#### Data section

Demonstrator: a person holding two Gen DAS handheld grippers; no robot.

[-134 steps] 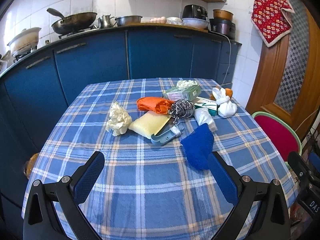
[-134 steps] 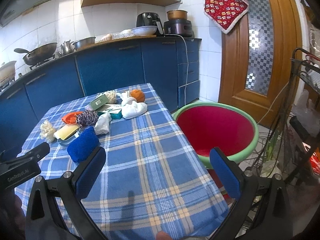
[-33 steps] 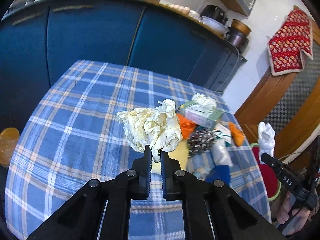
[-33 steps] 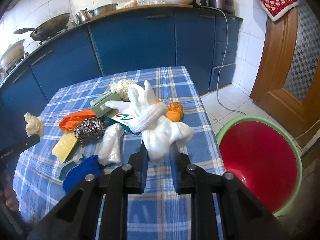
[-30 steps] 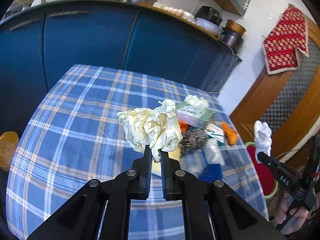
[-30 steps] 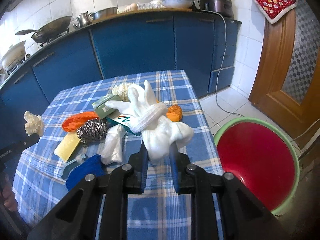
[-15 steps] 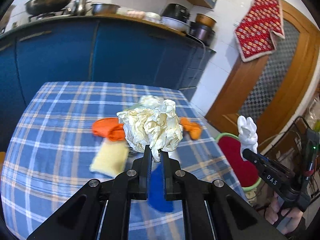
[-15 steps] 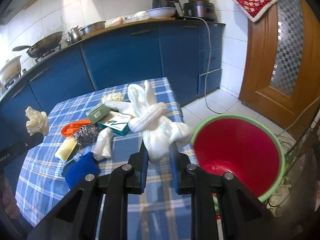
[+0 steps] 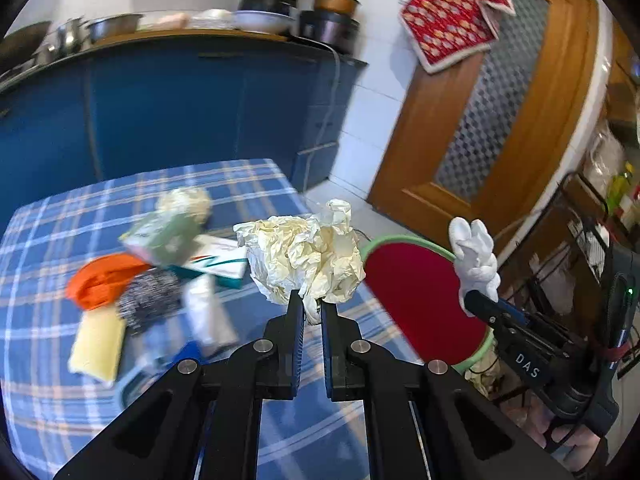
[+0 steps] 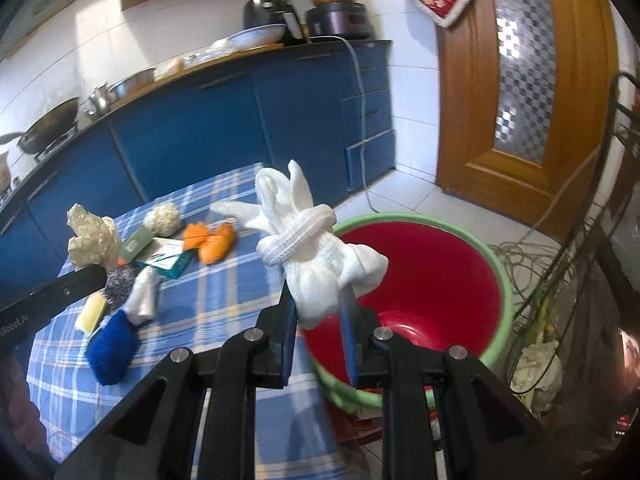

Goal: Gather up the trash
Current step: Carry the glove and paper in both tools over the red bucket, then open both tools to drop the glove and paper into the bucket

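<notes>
The left gripper (image 9: 311, 312) is held up in the air, and its two black fingers are squeezed close together. They pinch the bottom of a crumpled ball of cream paper (image 9: 304, 256), which sticks up above the fingertips. The right gripper (image 10: 318, 314) is also up in the air. Its fingers are a bit wider apart, because they squeeze the fat end of a white glove (image 10: 316, 248) tied in a knot. The glove's fingers point up. In the left camera view the right gripper shows far to the right, with a bit of the person's hand (image 9: 576, 438) around its handle.
</notes>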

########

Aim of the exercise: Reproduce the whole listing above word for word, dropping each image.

Solution for this problem:
Demonstrator: a person holding two Gen DAS handheld grippers; no robot.

[-134 steps] 
[-134 steps] 
[-33 steps] 
[-33 steps] 
[-30 steps] 
[-30 steps] 
[-15 steps] 
[-15 steps] 
[+0 steps] 
[+0 steps] 

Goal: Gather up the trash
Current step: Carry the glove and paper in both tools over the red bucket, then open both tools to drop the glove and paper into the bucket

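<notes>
The left gripper (image 9: 311, 312) is held up in the air, and its two black fingers are squeezed close together. They pinch the bottom of a crumpled ball of cream paper (image 9: 304, 256), which sticks up above the fingertips. The right gripper (image 10: 318, 314) is also up in the air. Its fingers are a bit wider apart, because they squeeze the fat end of a white glove (image 10: 316, 248) tied in a knot. The glove's fingers point up. In the left camera view the right gripper shows far to the right, with a bit of the person's hand (image 9: 576, 438) around its handle.
</notes>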

What the exercise required has been answered in full.